▸ **DATASET EXCERPT**
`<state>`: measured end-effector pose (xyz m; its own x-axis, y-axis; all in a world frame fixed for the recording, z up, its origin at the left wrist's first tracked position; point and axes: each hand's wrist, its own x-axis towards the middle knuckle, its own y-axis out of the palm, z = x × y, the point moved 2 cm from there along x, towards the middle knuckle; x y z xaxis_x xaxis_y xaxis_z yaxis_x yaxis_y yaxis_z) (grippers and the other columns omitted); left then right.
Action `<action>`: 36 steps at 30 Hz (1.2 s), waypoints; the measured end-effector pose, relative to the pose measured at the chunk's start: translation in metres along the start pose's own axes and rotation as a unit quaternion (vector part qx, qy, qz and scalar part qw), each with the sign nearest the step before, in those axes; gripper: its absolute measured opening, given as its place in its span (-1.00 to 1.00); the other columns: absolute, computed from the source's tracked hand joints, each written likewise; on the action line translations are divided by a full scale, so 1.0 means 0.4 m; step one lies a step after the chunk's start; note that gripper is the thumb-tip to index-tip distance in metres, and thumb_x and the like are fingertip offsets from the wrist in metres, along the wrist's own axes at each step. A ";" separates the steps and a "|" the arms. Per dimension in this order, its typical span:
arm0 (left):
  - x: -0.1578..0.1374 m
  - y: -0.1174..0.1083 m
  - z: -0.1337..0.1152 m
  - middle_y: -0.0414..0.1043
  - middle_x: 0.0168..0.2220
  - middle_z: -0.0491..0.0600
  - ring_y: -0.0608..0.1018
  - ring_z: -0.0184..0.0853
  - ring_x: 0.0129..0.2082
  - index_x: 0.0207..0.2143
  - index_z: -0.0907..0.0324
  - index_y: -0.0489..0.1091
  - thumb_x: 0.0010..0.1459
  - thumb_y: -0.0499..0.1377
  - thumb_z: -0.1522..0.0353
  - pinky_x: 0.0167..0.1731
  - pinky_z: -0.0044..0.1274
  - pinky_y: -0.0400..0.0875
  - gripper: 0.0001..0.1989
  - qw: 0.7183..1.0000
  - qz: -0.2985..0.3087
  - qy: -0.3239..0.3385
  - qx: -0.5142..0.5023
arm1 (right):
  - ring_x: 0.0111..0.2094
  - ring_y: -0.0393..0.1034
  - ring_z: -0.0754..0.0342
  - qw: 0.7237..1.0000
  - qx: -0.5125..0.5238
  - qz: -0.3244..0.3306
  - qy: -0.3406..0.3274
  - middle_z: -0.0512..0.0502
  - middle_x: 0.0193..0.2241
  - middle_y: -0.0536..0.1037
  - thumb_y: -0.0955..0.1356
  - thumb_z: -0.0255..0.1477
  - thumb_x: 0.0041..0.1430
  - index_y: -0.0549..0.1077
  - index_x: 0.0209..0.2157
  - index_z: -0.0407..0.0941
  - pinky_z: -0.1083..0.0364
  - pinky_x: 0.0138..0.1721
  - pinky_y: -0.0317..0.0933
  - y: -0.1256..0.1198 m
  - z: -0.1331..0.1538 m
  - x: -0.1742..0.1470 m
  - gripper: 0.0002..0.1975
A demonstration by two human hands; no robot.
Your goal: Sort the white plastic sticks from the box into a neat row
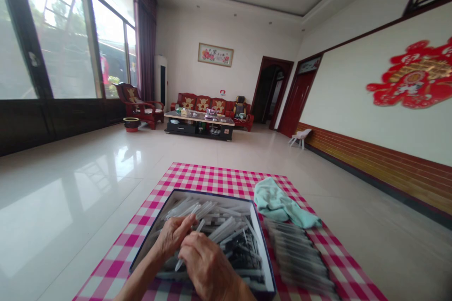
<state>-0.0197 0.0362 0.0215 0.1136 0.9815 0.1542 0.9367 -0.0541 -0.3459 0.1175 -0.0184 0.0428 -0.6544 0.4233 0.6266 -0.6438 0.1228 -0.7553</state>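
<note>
Both hands are close together over a shallow dark-blue box [264, 249] with a white inner wall. My right hand [206, 258] is closed round a slim translucent pen [179, 263], whose pointed end sticks out below the fingers. My left hand [173, 235] sits right beside it with the fingers curled in. What its fingertips hold is hidden. Inside the box lie many loose translucent pen barrels [222, 229], with dark slender parts [243, 247] among them at the right. To the right of the box, a row of pens [298, 256] lies side by side, blurred.
A pink-and-white checked cloth [219, 174] covers the table. A mint-green cloth [278, 202] lies crumpled behind the row of pens. Farther off on the tiled floor stand a low table [197, 120], a red wooden sofa [243, 122], an armchair [141, 108] and a small stool [301, 137].
</note>
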 end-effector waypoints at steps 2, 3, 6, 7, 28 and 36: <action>0.002 -0.003 -0.004 0.11 -0.70 -0.17 0.25 -0.40 -0.63 -0.59 0.17 0.38 0.12 0.00 -0.02 -0.57 -0.56 0.15 -0.50 1.000 0.018 -0.016 -0.020 | -0.16 0.35 0.06 1.000 -0.015 0.016 -0.010 -0.11 -0.27 0.48 0.15 -0.60 0.24 0.36 -0.26 -0.10 0.08 0.00 0.28 0.020 0.009 0.008 -0.79; 0.002 -0.004 -0.008 0.08 -0.71 -0.17 0.23 -0.41 -0.64 -0.63 0.17 0.35 0.12 0.01 -0.02 -0.58 -0.56 0.13 -0.50 0.999 0.033 -0.020 -0.025 | -0.16 0.35 0.06 0.999 -0.023 0.023 -0.012 -0.10 -0.28 0.48 0.15 -0.58 0.25 0.36 -0.27 -0.10 0.08 -0.01 0.28 0.027 0.010 0.010 -0.79; -0.005 -0.006 -0.020 0.04 -0.72 -0.19 0.22 -0.43 -0.65 -0.69 0.16 0.31 0.08 0.10 0.03 -0.60 -0.57 0.13 -0.53 0.996 0.075 -0.029 -0.045 | -0.20 0.34 0.05 0.998 -0.044 0.035 -0.020 -0.09 -0.31 0.48 0.15 -0.55 0.26 0.36 -0.29 -0.10 0.09 -0.05 0.29 0.041 0.009 0.010 -0.81; -0.009 -0.006 -0.022 0.11 -0.71 -0.18 0.26 -0.41 -0.64 -0.65 0.16 0.36 0.05 0.14 0.05 -0.58 -0.56 0.18 -0.59 0.994 0.084 -0.036 -0.056 | -0.21 0.34 0.05 0.998 -0.048 0.038 -0.023 -0.09 -0.32 0.47 0.16 -0.54 0.26 0.36 -0.30 -0.10 0.09 -0.06 0.29 0.045 0.009 0.008 -0.81; -0.001 0.000 -0.006 0.26 -0.59 -0.19 0.17 -0.53 -0.63 -0.39 0.27 0.43 -0.06 0.26 0.07 -0.61 -0.63 -0.03 -0.59 0.967 0.114 -0.098 -0.207 | -0.20 0.50 -0.22 0.824 -0.274 0.219 0.445 -0.43 -0.29 0.58 0.31 -0.50 0.13 0.56 -0.30 -0.29 0.00 -0.24 0.29 -0.166 -0.246 -0.112 -0.79; -0.008 -0.002 -0.013 0.26 -0.64 -0.19 0.20 -0.53 -0.66 -0.53 0.24 0.36 -0.03 0.24 0.09 -0.64 -0.63 0.00 -0.63 0.966 0.117 -0.097 -0.209 | -0.26 0.52 -0.17 0.827 -0.255 0.167 0.473 -0.38 -0.37 0.61 0.33 -0.51 0.05 0.57 -0.40 -0.24 0.07 -0.35 0.24 -0.180 -0.261 -0.101 -0.84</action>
<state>-0.0189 0.0322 0.0262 0.3127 0.9470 -0.0741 0.9493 -0.3088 0.0593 0.2318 0.0494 0.0517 -0.0038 0.9930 0.1180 -0.0801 0.1173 -0.9899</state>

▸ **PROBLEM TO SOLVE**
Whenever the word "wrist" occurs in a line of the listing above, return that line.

▸ **OUTPUT FOR THIS EXERCISE**
`<state>`: measured end-effector pose (xyz m; its own x-axis, y-axis; all in a world frame fixed for the recording, z up, its origin at the left wrist's first tracked position; point and axes: each hand's wrist, its own x-axis towards the middle knuckle, its own y-axis out of the palm, z = x × y, the point moved 2 cm from there along x, towards the middle knuckle; x y z xaxis_x xaxis_y xaxis_z yaxis_x yaxis_y yaxis_z) (grippers and the other columns omitted); left then right.
Action `<action>`: 36 steps at 30 Hz (1.2 s), waypoints; the measured end-effector pose, relative to the pose measured at the chunk's start: translation in metres along the start pose's own axes and rotation as a unit quaternion (vector part qx, qy, qz and scalar part qw), each with the sign nearest the step before, in those axes; gripper: its absolute measured opening, given as its place in its span (-1.00 to 1.00); the other columns: absolute, computed from the source's tracked hand joints, each written likewise; on the action line translations are divided by a full scale, so 1.0 means 0.4 m; step one lies a step after the chunk's start; note that gripper is the thumb-tip to index-tip distance in metres, and thumb_x and the like are fingertip offsets from the wrist in metres, along the wrist's own axes at each step. A ";" separates the steps and a "|" the arms. Per dimension in this order, its typical span:

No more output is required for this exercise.